⟨

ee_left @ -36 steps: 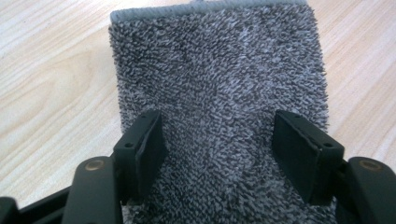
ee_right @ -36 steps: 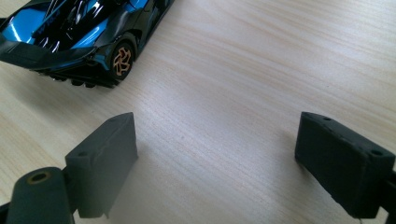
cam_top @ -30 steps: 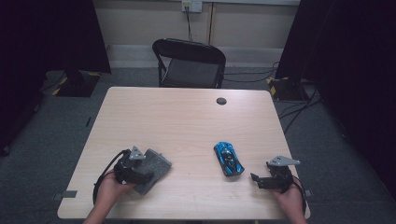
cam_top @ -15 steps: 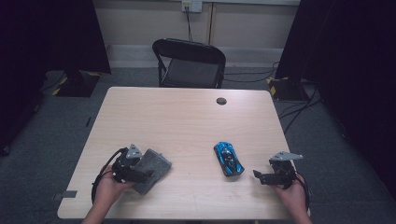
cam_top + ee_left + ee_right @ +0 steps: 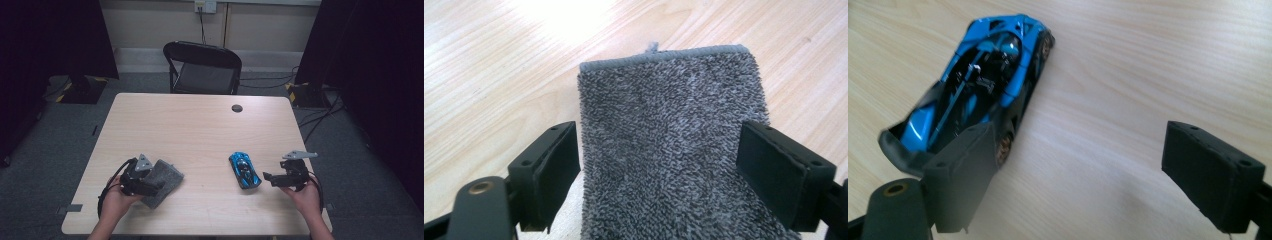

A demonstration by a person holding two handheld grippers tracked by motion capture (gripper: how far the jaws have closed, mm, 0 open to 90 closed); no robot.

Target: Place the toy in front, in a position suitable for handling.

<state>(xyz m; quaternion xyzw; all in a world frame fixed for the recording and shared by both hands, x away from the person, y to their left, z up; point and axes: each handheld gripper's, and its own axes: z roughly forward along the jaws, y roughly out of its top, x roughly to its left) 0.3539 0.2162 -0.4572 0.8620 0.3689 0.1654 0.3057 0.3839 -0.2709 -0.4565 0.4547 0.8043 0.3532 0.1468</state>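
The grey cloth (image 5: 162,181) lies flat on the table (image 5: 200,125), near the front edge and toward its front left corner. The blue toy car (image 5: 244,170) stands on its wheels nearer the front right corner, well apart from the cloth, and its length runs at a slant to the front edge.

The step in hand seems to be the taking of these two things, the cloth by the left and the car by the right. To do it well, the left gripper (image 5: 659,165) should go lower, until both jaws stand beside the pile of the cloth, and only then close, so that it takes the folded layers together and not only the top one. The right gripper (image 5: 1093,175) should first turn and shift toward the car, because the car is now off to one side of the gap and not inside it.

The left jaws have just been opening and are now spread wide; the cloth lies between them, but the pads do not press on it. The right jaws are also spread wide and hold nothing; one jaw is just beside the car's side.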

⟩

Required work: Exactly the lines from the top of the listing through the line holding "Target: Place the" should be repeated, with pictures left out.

Solution to this exercise:
ee_left @ -36 steps: 
ee_right @ -36 steps: 
cam_top @ -30 steps: 
cam_top @ -15 steps: 
cam_top + ee_left + ee_right @ +0 steps: 

A demonstration by a person holding two handheld grippers tracked by motion capture (gripper: how far the jaws have closed, mm, 0 open to 90 closed); no robot.

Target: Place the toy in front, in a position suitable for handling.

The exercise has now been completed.